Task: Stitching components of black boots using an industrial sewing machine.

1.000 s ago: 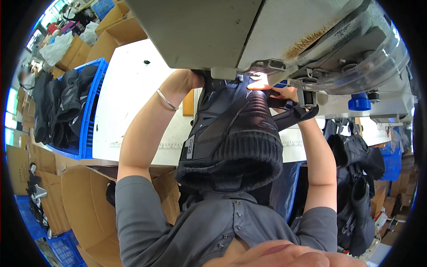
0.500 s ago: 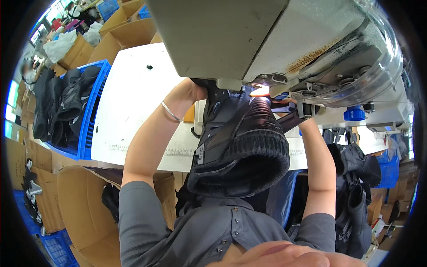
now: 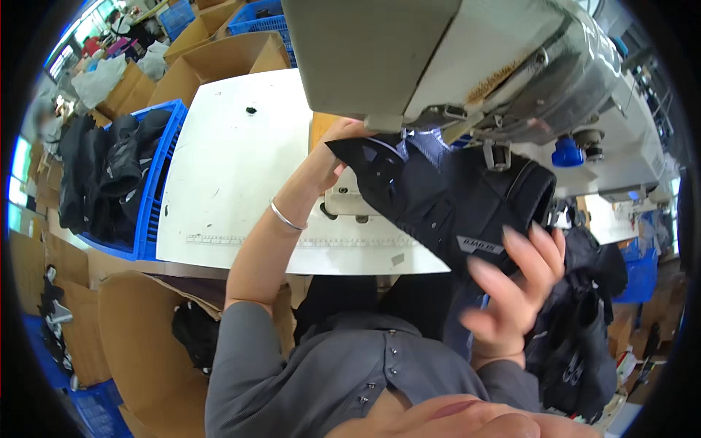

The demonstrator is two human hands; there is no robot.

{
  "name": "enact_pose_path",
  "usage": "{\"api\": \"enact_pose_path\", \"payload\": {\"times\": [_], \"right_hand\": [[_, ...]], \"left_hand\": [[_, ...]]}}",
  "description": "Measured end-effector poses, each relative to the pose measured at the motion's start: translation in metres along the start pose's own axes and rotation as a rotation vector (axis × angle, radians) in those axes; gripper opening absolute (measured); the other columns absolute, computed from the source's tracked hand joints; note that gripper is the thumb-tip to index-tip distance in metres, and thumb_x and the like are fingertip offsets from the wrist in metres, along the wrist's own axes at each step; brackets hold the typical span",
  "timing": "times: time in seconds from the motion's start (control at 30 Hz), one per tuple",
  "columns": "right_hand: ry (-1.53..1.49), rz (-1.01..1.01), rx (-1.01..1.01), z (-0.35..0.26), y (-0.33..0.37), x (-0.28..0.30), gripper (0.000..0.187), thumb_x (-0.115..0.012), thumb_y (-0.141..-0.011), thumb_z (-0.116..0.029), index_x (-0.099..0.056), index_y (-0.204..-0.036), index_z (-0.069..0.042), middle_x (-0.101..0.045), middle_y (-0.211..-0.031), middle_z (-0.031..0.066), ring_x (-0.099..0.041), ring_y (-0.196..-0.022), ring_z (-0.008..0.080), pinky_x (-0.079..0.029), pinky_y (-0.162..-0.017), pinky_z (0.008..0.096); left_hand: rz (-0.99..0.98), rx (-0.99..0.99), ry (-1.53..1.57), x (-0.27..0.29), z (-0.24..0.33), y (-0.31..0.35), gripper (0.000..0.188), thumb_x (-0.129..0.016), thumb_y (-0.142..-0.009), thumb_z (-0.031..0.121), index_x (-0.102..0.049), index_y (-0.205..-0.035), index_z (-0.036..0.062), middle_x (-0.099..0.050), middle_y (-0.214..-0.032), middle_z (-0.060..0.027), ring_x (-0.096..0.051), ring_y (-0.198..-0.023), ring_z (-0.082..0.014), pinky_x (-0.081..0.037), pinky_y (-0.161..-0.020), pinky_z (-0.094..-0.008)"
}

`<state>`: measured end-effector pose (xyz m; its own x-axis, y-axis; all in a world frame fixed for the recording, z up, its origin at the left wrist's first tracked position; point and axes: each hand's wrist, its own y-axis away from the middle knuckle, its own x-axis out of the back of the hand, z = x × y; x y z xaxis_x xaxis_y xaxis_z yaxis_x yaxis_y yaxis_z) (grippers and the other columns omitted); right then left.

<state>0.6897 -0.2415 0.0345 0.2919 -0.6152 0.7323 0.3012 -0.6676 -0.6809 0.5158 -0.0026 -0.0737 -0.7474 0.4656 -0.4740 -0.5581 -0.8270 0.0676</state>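
A black boot upper [image 3: 467, 197] lies under the head of a white sewing machine [image 3: 372, 58]. Its ribbed cuff points to the right, and a small light label shows on its side. At the upper's left end is my left hand [image 3: 332, 160], closed on its edge, with some fingers hidden behind the material. My right hand [image 3: 515, 288] is in front of the cuff end, slightly blurred, fingers spread and holding nothing.
On the left, a blue crate [image 3: 157, 182] holds several black boot uppers. An open cardboard box [image 3: 139, 343] stands below the white table [image 3: 226, 160]. More black uppers [image 3: 577, 343] hang at the right, near another blue crate [image 3: 639, 274].
The boot upper has turned, its cuff swinging from facing me to the right. My right hand has come out from beside the machine toward me and opened. My left hand stays near the needle area.
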Motion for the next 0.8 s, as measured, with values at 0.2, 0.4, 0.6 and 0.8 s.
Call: {"api": "enact_pose_path", "payload": {"times": [0.2,0.4,0.6,0.8], "right_hand": [[-0.18,0.167,-0.336,0.119,0.013,-0.07,0.027,-0.052,-0.083,-0.013,-0.067,-0.104,-0.004,-0.054,-0.123,0.0133,-0.047,-0.114,0.0292,-0.03,-0.101,0.0366],[-0.263,0.044,-0.328,0.148,-0.002,-0.065,0.024,-0.053,-0.088,-0.01,-0.062,-0.107,0.001,-0.055,-0.121,0.0121,-0.05,-0.111,0.0243,-0.033,-0.095,0.029],[0.072,1.076,-0.266,0.193,0.042,0.015,0.025,-0.051,-0.091,-0.012,-0.057,-0.104,0.009,-0.061,-0.105,0.0151,-0.058,-0.092,0.0216,-0.045,-0.089,0.0339],[-0.226,0.807,-1.001,0.439,0.094,0.197,0.042,-0.056,-0.088,-0.023,-0.053,-0.12,0.004,-0.06,-0.108,0.0099,-0.057,-0.095,0.0176,-0.046,-0.08,0.0274]], "left_hand": [[0.202,-0.022,-0.07,-0.029,0.003,0.014,0.038,-0.065,-0.082,0.025,-0.055,-0.107,-0.0023,-0.064,-0.085,-0.0067,-0.058,-0.059,-0.0086,-0.039,-0.042,-0.0186],[0.144,-0.091,0.035,-0.024,-0.009,0.012,0.026,-0.066,-0.079,0.013,-0.06,-0.102,0.0023,-0.063,-0.085,-0.0039,-0.058,-0.065,-0.0088,-0.037,-0.044,-0.0209],[0.068,-0.166,0.074,-0.023,-0.01,0.01,0.03,-0.066,-0.078,0.006,-0.056,-0.106,-0.0004,-0.062,-0.095,-0.0061,-0.061,-0.086,-0.0139,-0.049,-0.066,-0.0239],[0.014,-0.249,0.102,-0.017,-0.02,0.005,0.03,-0.06,-0.08,-0.002,-0.054,-0.109,-0.0047,-0.059,-0.111,-0.0095,-0.06,-0.094,-0.0143,-0.05,-0.078,-0.0253]]}}
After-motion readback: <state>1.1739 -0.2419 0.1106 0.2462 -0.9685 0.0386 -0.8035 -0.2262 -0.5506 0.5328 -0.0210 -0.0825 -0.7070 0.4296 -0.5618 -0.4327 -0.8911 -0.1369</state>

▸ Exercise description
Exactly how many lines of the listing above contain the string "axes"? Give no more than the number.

▸ Answer for the task
2